Criminal – Witness intimidation – Facebook
Appeals Court (Unpublished)
Mass. Lawyers Weekly Staff//April 22, 2021//
Where a defendant was charged with witness intimidation based on a Facebook message he sent to the victim of a sexual assault that the defendant’s brother-in-law was convicted of committing, an order dismissing the criminal complaint must be vacated because the commonwealth met its burden of demonstrating probable cause that the defendant violated G.L.c. 268, section13B.
“While attending the criminal trial of his brother-in-law on charges of sexually assaulting the victim, the defendant learned identifying information about the victim. After the defendant’s brother-in-law was found guilty, but before he was sentenced, the defendant utilized that information to locate the victim on Facebook and he sent her a message. …
“The ground upon which the motion judge based her decision is not clear from the record before us. However, to the extent that the decision was based on a determination that the defendant’s conduct was not proscribed by the statutory elements of G.L.c. 268, section13B, the ruling was in error. …
“When viewed in the light most favorable to the Commonwealth, the defendant’s conduct was intimidating and undertaken with the intent to impede or interfere with a proceeding. The defendant sent a message that could reasonably be inferred to contain threatening or harassing statements, especially considering the sexually explicit language he used. … Moreover, the defendant sent the message to the victim on the same day as his brother-in-law’s conviction, but before sentencing, when she would have the opportunity to present a victim impact statement, G.L.c. 258B, section3(p). That supports an inference of his intent to interfere with, or deter, the victim’s further participation during the sentencing phase. … ‘A judge considering a motion to dismiss should not confuse the question of probable cause to arrest with questions more properly resolved by the fact finder at trial,’ … and at this stage the Commonwealth had met its necessary burden of demonstrating probable cause that the defendant violated G.L.c. 268, section13B.
“The defendant in fact directs no argument on appeal to the suggestion that his Facebook posting does not fall within the conduct proscribed by the statutory language. Instead, he argues solely that the statute cannot permissibly criminalize constitutionally protected speech. In making that argument, the defendant does not lodge a facial challenge, based on a showing that the statute imposes a substantial burden on protected speech. … Instead, he challenges the statute as applied to his speech in this case, contending that the statute must be construed to avoid infringement on constitutionally protected speech.
“… However, in the posture of the case before us, on a motion to dismiss, the defendant’s argument would require us to conclude that his words were indisputably entitled to constitutional protection, based on the four corners of the criminal complaint alone. The record before us is insufficient to support that conclusion. …
“… In our view, it is premature to conclude that the Commonwealth’s case, presented at trial, could not provide sufficient context necessary to portray the defendant’s Facebook post as a ‘true threat’ falling outside the bounds of constitutionally protected speech.

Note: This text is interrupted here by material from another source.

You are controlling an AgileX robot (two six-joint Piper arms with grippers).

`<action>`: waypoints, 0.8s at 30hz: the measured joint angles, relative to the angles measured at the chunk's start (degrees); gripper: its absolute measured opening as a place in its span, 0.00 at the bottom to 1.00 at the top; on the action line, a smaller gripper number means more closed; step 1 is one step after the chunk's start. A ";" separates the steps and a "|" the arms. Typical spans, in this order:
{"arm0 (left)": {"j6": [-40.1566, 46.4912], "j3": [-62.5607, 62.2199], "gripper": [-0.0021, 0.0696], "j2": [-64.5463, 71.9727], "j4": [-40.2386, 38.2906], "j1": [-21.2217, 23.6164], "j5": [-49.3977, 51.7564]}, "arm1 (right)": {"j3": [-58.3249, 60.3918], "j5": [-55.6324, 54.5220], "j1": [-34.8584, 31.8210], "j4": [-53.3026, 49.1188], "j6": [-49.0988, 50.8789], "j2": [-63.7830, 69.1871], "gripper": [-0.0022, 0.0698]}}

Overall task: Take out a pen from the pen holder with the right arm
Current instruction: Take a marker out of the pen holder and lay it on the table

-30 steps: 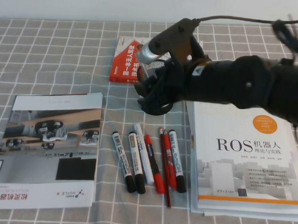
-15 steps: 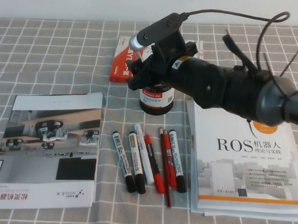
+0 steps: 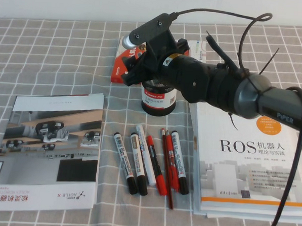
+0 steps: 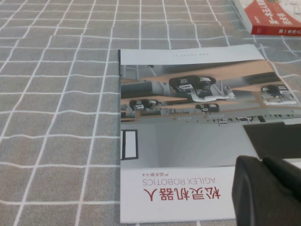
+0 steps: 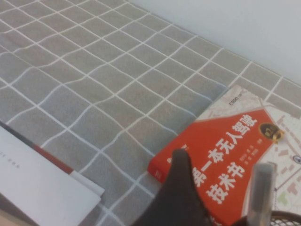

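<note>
High view:
- Right gripper [image 3: 136, 73] hangs over the black mesh pen holder [image 3: 158, 101], its arm reaching in from the right.
- The holder stands upright on the checked cloth [image 3: 52, 57], in front of a red book [image 3: 121, 67] and just beside the ROS book [image 3: 250, 158].
- A row of markers [image 3: 151, 161] lies nearer the robot.

Left wrist view:
- Left gripper [image 4: 270, 193] sits above the AgileX brochure [image 4: 188, 117].
- Cannot tell how far open it is or whether it holds anything.

Right wrist view:
- A grey pen [image 5: 261, 190] stands in the holder, apart from the gripper's dark body.
- Nothing is seen held.
- Cannot tell how far open the gripper is.
</note>
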 joint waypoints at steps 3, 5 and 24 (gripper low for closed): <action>0.00 0.00 0.02 0.00 0.00 0.00 0.00 | -1.32 0.14 -0.33 -0.22 0.00 1.19 0.71; 0.00 0.00 0.02 0.00 0.00 0.00 0.00 | -2.14 0.25 -0.72 -0.22 0.00 1.95 0.71; 0.00 0.00 0.02 0.00 0.00 0.00 0.00 | -4.52 1.43 -1.06 -0.22 0.00 5.42 0.57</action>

“Moreover, even if the defendant’s speech, considered in context, was not a true threat, the defendant’s argument ignores the wide array of circumstances in which the government may permissibly regulate otherwise protected speech, so long as it can demonstrate that the regulation is narrowly tailored to achieve a compelling government interest. …
“In rejecting constitutional challenges to statutes similar to G.L.c. 268, section13B, other states have consistently emphasized the compelling State interest in protecting witnesses from intimidation, harassment, and threats of physical violence. … The purpose of G.L.c. 268, section13B, is to protect ‘witnesses from being bullied or harried so that they do not become reluctant to testify or to give truthful evidence in investigatory or judicial proceedings.’ Commonwealth v. McCreary, 45 Mass. App. Ct. 797, 799 (1998). Neither the parties nor the motion judge have addressed whether G.L.c. 268, section13B, is narrowly tailored to further this substantial State interest, and the record before us does not foreclose the possibility that the Commonwealth could make such a showing at trial. In our view, the question whether the defendant’s Facebook posting is entitled to constitutional protection, foreclosing criminal prosecution under the witness intimidation statute, is better left for evaluation on a more fully developed factual record, at the close of the Commonwealth’s case on a motion for a required finding of not guilty. …”
Commonwealth v. Frazier (Lawyers Weekly No. 81-054-21) (8 pages) (Docket No. 20-P-268) (April 21, 2021).